По завещанию Феодосия империя переходила к его сестре Пульхерии. Она тотчас вышла замуж за своего ближайшего друга, полководца Марциана Флавия, ставшего императором Марцианом. Выбор был недурен, Марциан был энергичным и порядочным иллирийцем, прославленным воином, хорошим управленцем пятидесяти девяти лет.
Констант явился приветствовать его от имени Аттилы и прояснить некоторые вопросы.
Со смертью Феодосия и Хрисафия отпали два невыполненных требования его господина, то есть предоставление в его распоряжение дворца в Константинополе и присылка головы главного евнуха. Но это не отменяло выплату дани, которой обложили империю, а не императора.
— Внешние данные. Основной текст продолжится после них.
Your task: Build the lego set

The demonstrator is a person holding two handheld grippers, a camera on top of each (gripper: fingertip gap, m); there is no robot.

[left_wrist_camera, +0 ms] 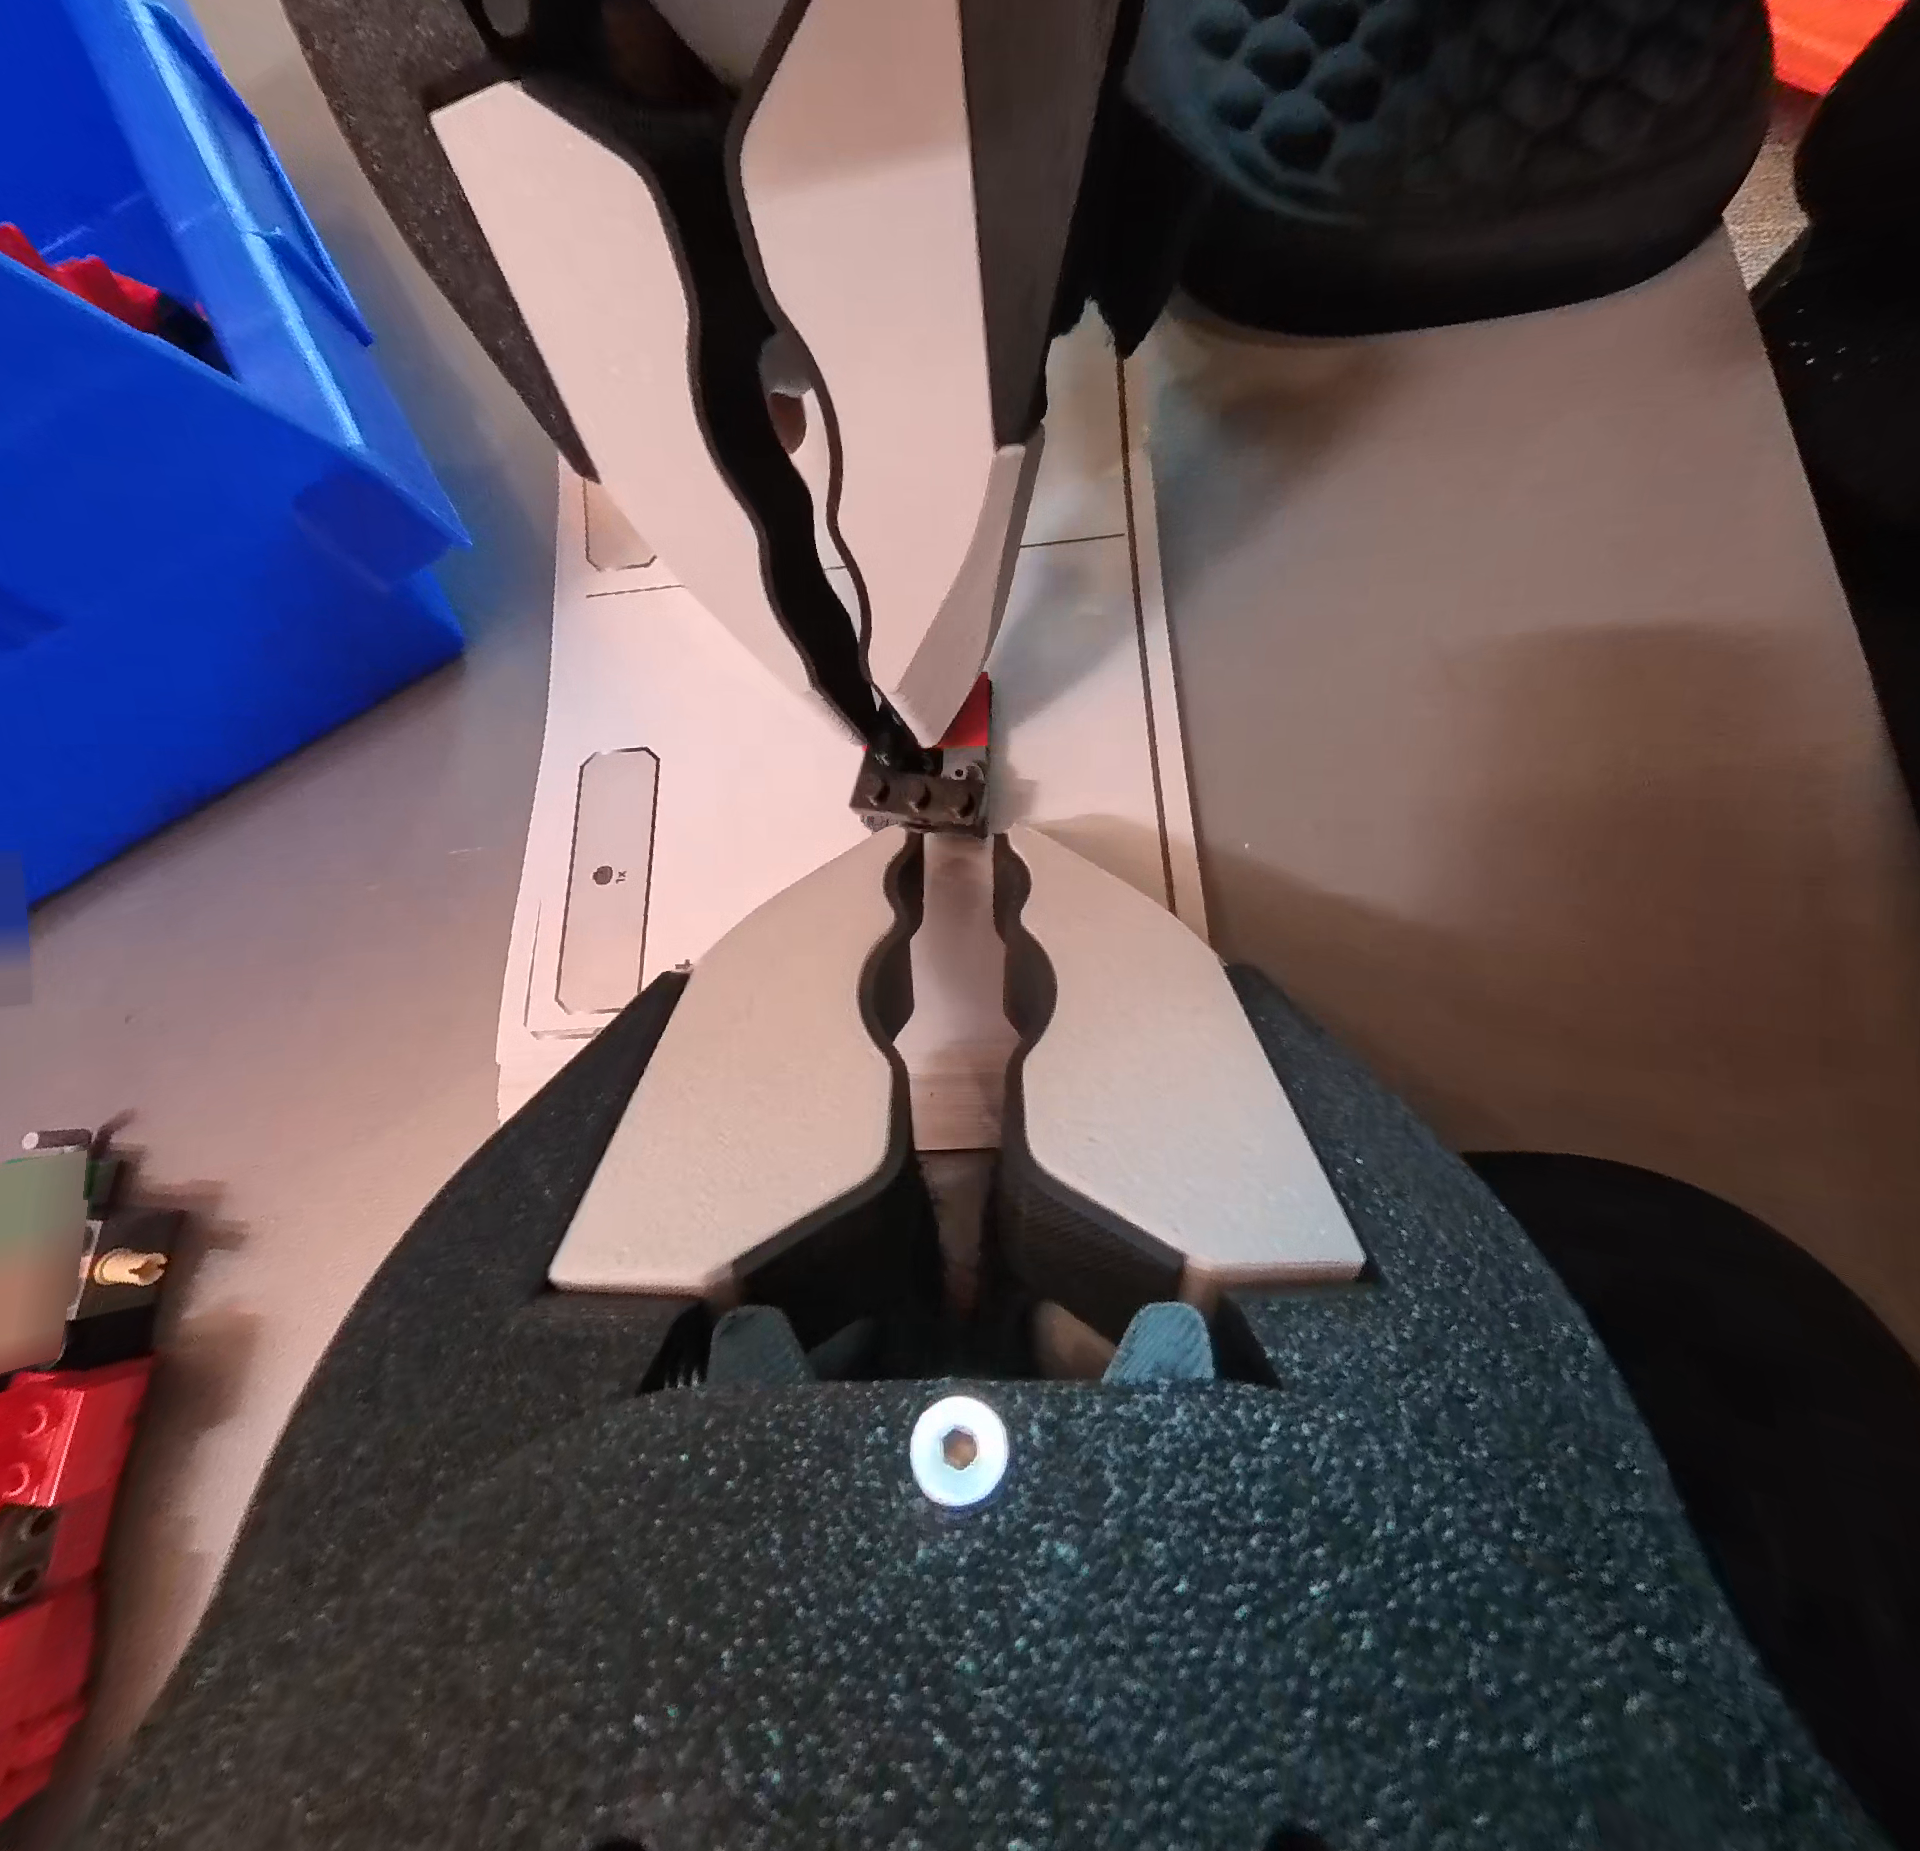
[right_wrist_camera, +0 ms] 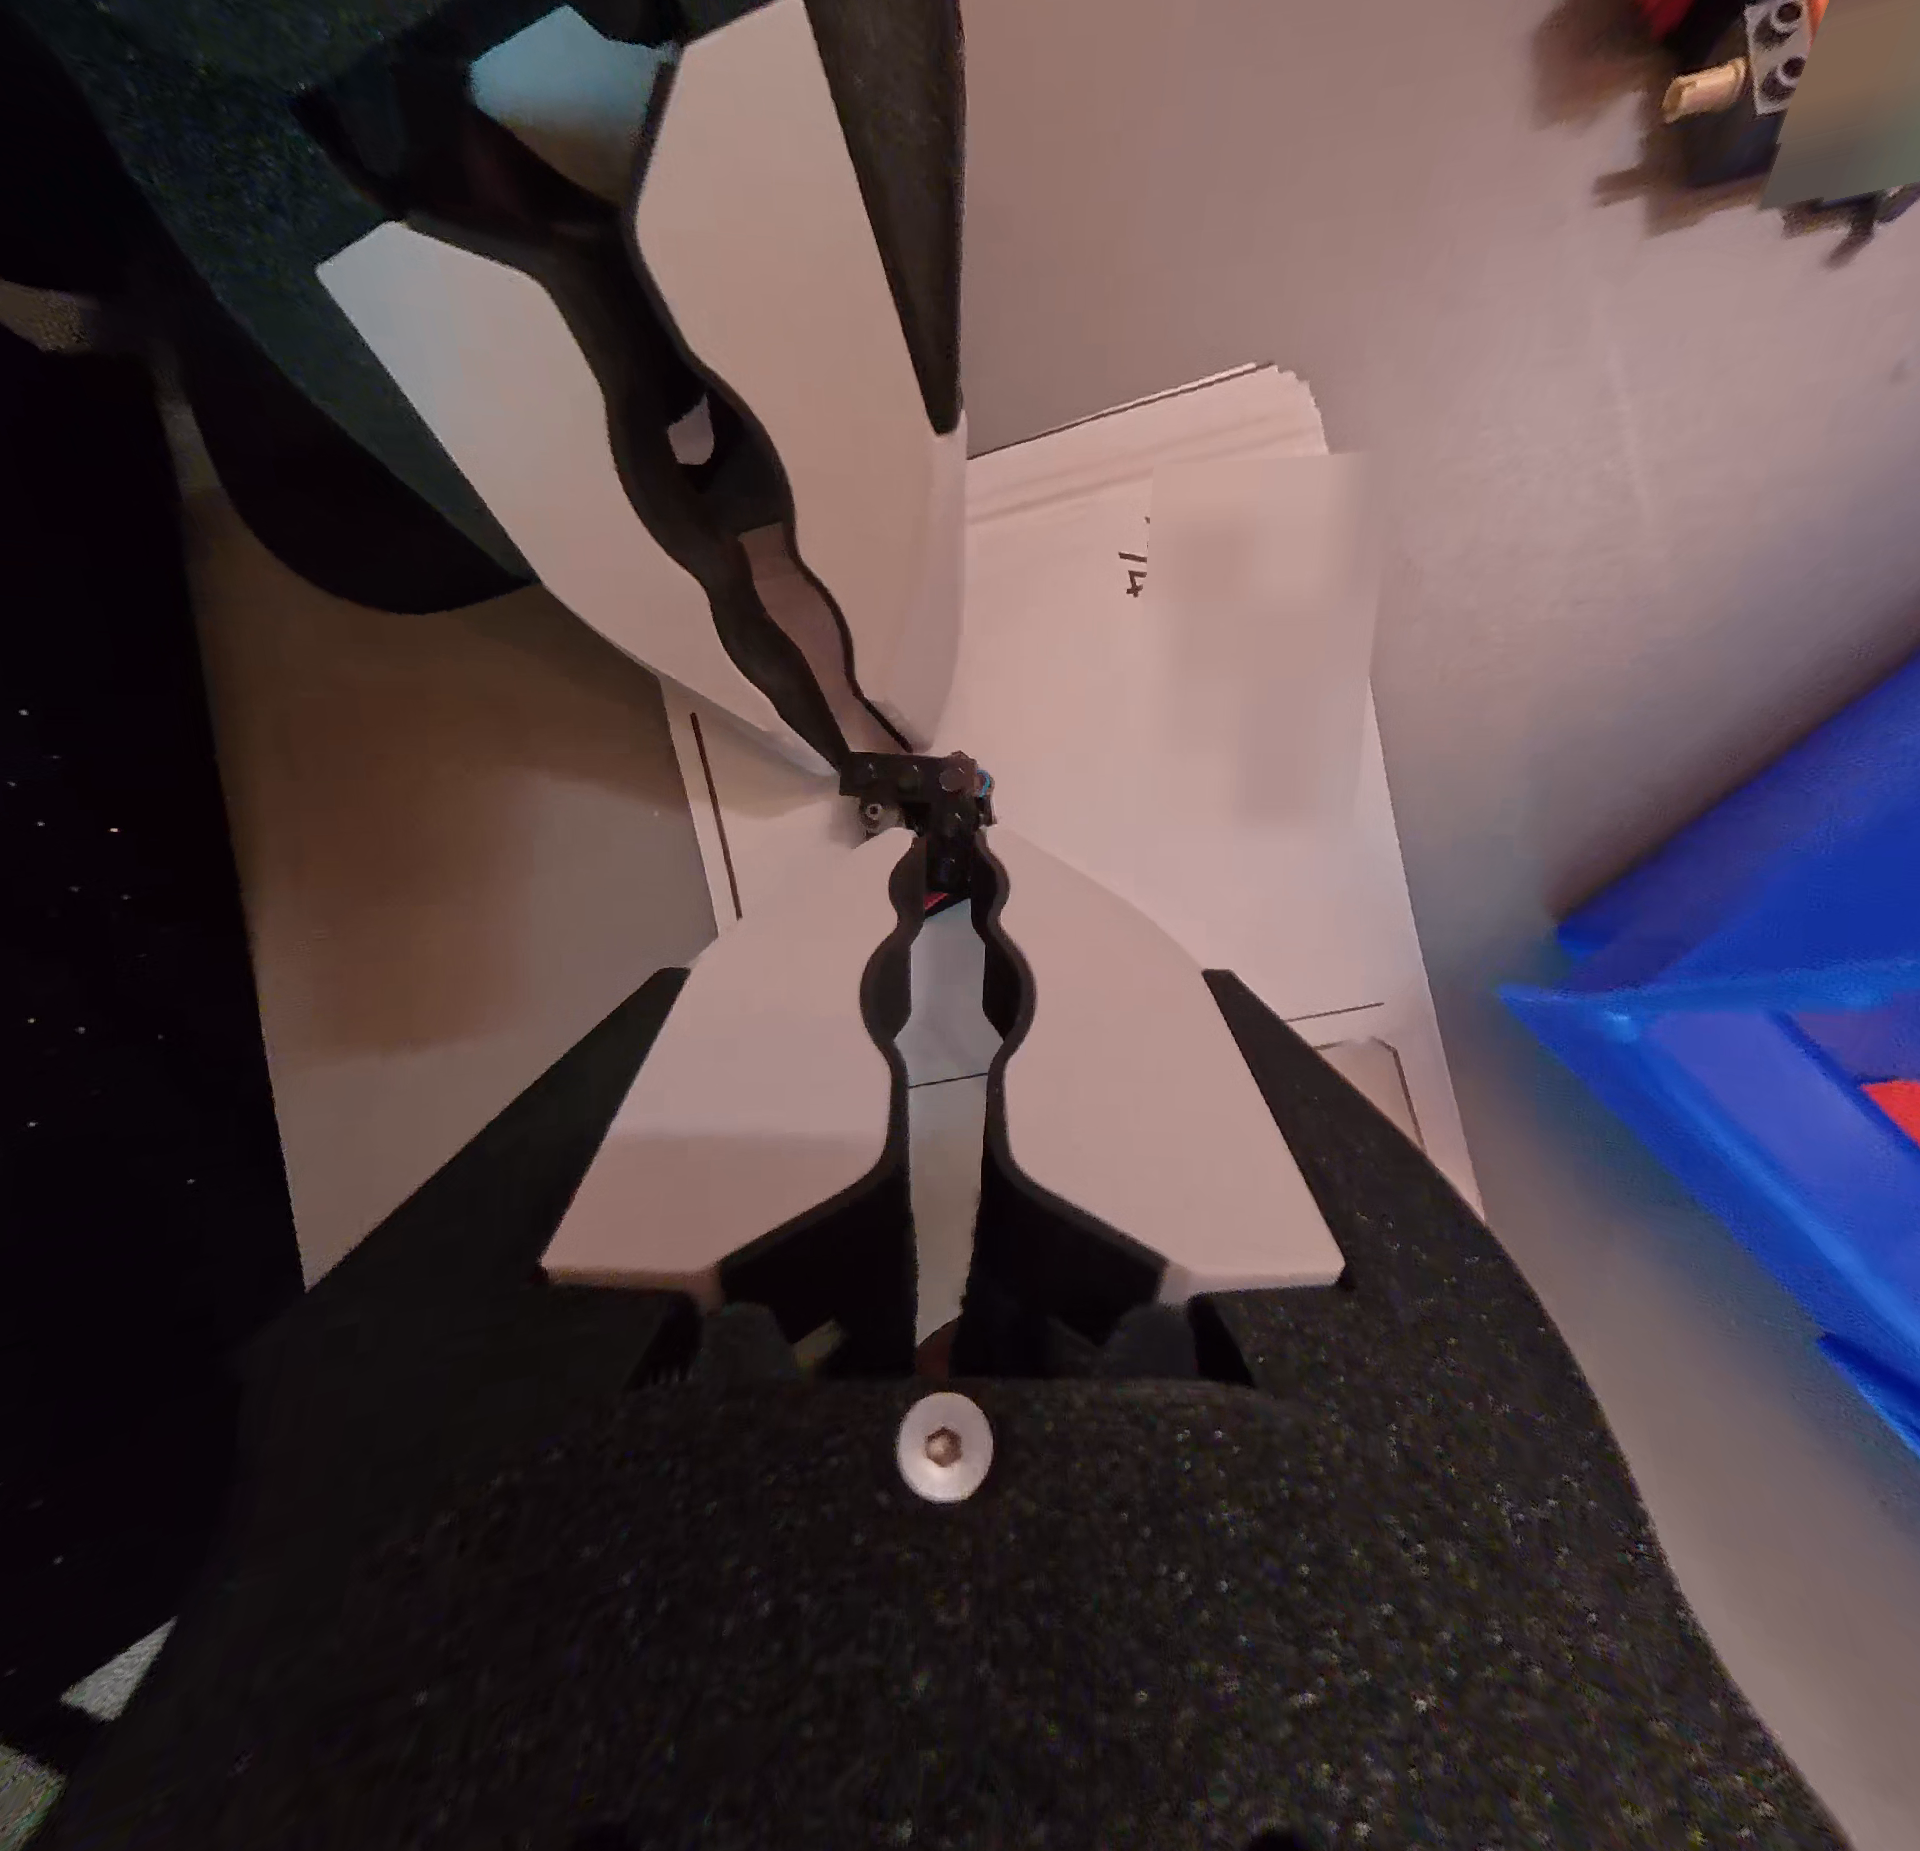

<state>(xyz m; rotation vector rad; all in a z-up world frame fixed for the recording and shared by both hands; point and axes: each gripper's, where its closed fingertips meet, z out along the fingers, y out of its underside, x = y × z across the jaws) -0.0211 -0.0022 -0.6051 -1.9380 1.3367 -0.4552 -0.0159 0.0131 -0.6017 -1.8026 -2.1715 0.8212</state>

«Золото у меня для друзей, а для врагов — только железо», — ответил Марциан. Констант ушел от него с пустыми руками. Аттила не настаивал. Он притворился, что не обратил внимания на этот ответ, не заботясь о пословице «молчание — знак согласия».
Однако, как отмечает Бувье-Ажан, большинство современных историков считают, что этот ответ произвел на него неизгладимое впечатление. Рим отвлечет его от этой неудачи.
В октябре 450 года в Вечном городе скончалась Галла Плацидия, мать императора Валентиниана. Ее сыну было 33 года. Трудный ребенок в детстве, извращенец в отрочестве, он превратился в чудовище — скрытное, вспыльчивое, находящее себе всегда отвратительные развлечения. Империей управлял тогда Аэций, мечтая передать ее своему единственному сыну, любезному Гауденцию, которого рассчитывал женить на Евдоксии, единственной дочери Цезаря. Валентиниан его не расхолаживал, напротив, поощрял эти мечты благожелательными намеками и возобновляемыми обещаниями, потому что боялся Аэция так же сильно, как и ненавидел.
Именно этот момент выбрал Аттила, чтобы ответить на предложение о браке пятнадцатилетней давности, которое сделала ему Гонория, сестра Валентиниана. Известная своим беспорядочным поведением, она неоднократно подвергалась заключению в монастыри, в том числе в Константинополе. Со временем она как будто присмирела, и ей позволили вернуться в Равенну. Тут же ее буйный нрав дал о себе знать. Брат запер ее в другой монастырь, откуда она выходила только под конвоем, чтобы изредка появляться при дворе, где ее показывали, точно диковинного зверя.